A recently bereaved 12-year-old girl is forced to reconnect with her absent father in Charlotte Regan's charming feature debut.
Charlotte Regan has long been a promising talent on the shorts and music video circuit, with her film Standby nominated for a BAFTA in 2017. She makes the leap to features with Scrapper – a charming, effervescent story about grief set on a housing estate in East London that turns the kitchen sink genre on its head, crafting a brightly-coloured world of possibility and hope.
12-year-old Georgie (newcomer Lola Campbell) lives on her own, following the death of her mother. She’s crafted an elaborate ruse to fool social services into thinking she’s living with her uncle, and spends her time with best mate Ali (Alin Uzun) nicking bikes to sell as scrap in order to put food on the table. She’s hard as nails and doesn’t need any help from anyone, thankyouverymuch – so when her estranged father Jason (Harris Dickinson) turns up on her doorstep, fresh off the plane from Ibiza where he was working as a club rep, Georgie doesn’t want anything to do with him.

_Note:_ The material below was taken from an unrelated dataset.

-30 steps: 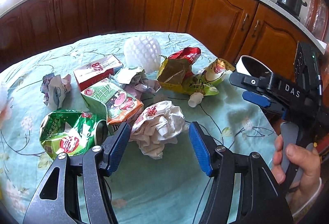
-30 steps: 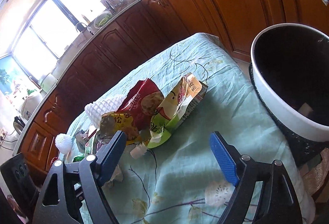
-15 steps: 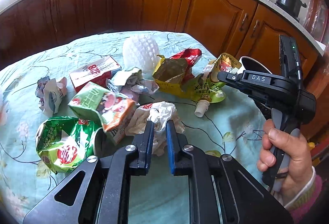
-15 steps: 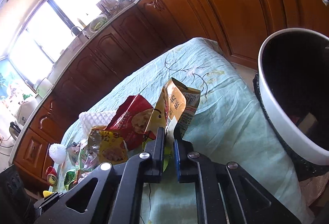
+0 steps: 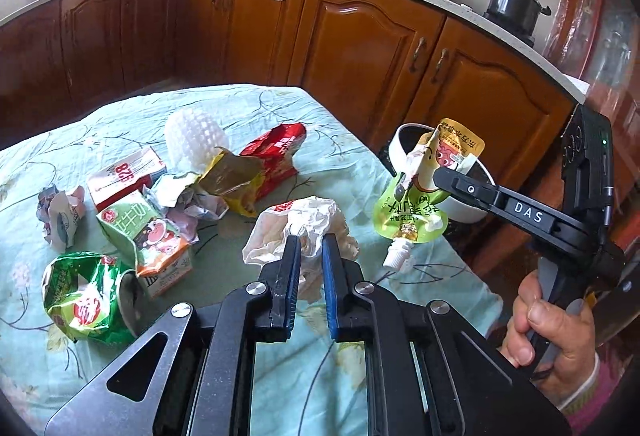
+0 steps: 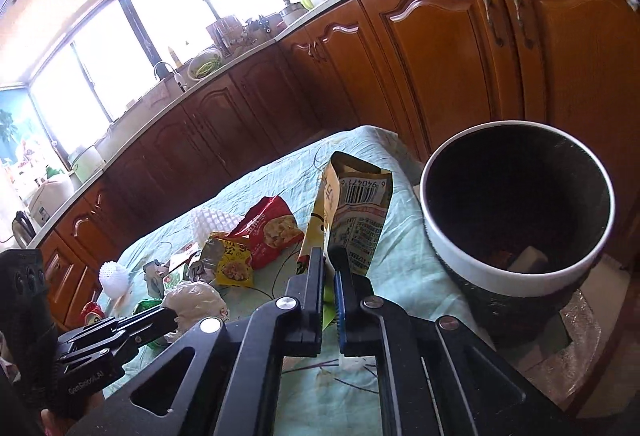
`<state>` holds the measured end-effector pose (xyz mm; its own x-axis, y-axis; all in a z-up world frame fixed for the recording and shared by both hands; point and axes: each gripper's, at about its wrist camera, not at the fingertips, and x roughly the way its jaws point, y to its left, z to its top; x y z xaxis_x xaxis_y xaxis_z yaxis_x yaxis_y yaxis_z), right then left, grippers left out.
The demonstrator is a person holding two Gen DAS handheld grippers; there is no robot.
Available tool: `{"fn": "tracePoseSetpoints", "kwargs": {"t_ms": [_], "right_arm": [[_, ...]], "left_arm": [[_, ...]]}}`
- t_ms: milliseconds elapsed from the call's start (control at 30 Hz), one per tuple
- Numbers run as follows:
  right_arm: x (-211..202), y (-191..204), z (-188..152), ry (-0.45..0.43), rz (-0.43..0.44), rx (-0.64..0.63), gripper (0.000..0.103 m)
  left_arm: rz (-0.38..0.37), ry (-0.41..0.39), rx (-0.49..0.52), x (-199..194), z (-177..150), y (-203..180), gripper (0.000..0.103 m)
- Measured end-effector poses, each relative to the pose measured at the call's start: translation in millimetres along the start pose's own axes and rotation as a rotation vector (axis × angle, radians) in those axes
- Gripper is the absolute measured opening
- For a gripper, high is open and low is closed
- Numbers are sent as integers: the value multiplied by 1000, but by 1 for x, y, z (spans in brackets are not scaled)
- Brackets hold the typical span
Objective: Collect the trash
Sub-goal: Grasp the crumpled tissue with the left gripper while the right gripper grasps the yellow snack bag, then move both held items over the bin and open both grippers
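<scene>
My left gripper [image 5: 307, 242] is shut on a crumpled white paper ball [image 5: 304, 228] and holds it above the table. My right gripper [image 6: 329, 256] is shut on a yellow-green spouted drink pouch [image 6: 354, 216], lifted off the table beside the trash bin [image 6: 516, 276]; the pouch [image 5: 424, 196] hangs spout down in the left wrist view, in front of the bin [image 5: 404, 140]. The bin has a white rim, a dark inside and a few scraps at the bottom.
On the floral cloth [image 5: 280, 376] lie a red snack bag [image 5: 276, 152], a yellow bag [image 5: 236, 176], a white foam net [image 5: 196, 136], two cartons [image 5: 148, 236], a green wrapper [image 5: 84, 300] and crumpled paper [image 5: 60, 212]. Wooden cabinets stand behind.
Both grippers closed from open, the left on the paper ball and the right on the pouch. Both items have since been lifted; the pouch moved toward the bin.
</scene>
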<state>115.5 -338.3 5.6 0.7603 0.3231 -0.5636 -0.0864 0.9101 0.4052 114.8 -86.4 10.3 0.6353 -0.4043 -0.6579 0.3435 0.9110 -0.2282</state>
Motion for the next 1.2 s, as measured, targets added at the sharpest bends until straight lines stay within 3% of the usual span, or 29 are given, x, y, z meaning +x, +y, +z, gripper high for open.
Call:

She’s particularly resistant to the idea of Jason parenting her, arguing that she was doing just fine before he turned up. Jason isn’t thrilled about the new arrangement either, still a kid himself at heart, but he sticks around, attempting to make a go of it despite Georgie’s loud protestations.
Comparisons to Charlotte Wells’ Aftersun – another UK debut about a preteen connecting with her dad – may seem appropriate, but while Wells’ film blurred the line between memory and reality with a protagonist attempting to make sense of her father’s death as an adult, Scrapper is perhaps a more matter-of-fact narrative. Georgie’s grief is swallowed deep down, and while she clearly misses her mum, it seems she’s either unwilling or unable to process the loss, instead opting to make herself impervious to the cruelties of the world around her.
She retreats into her own world, which is depicted through snapshots of talking spiders and mockumentary-style footage of the local people that know her. Meanwhile, her big project is constructing a large structure out of scrap metal in her mother’s bedroom, that she keeps locked at all times. These flourishes of magical realism temper the rather grim reality of Georgie’s situation, in which she’s been failed by the state repeatedly and left to fend for herself, as does the vibrant cinematography, a refreshing change of page from the pervasive grimness with which British culture usually depicts working class stories. Moreso than Aftersun, Scrapper feels reminiscent of a Jacqueline Wilson story – required reading for any British tween – and Campbell plays Lola with a spiky determination which stays just the right side of precocious.
Her chemistry with Dickinson is delightful as the pair size each other up and attempt to navigate their strange new relationship (one scene in a local train station is a particular highlight) and Dickinson adds to the growing pile of evidence that he’s a true generational talent, all big, vulnerable eyes and moody scowls. While Scrapper might not have the most original conceit, it’s a sweet, heartfelt take on the difficulty of father-daughter bonding, and processing grief when you’ve made yourself hard against the ills of the world. Regan has announced herself as a feature filmmaker with style, and this energetic feel-good film is a lovely cure for the winter blues.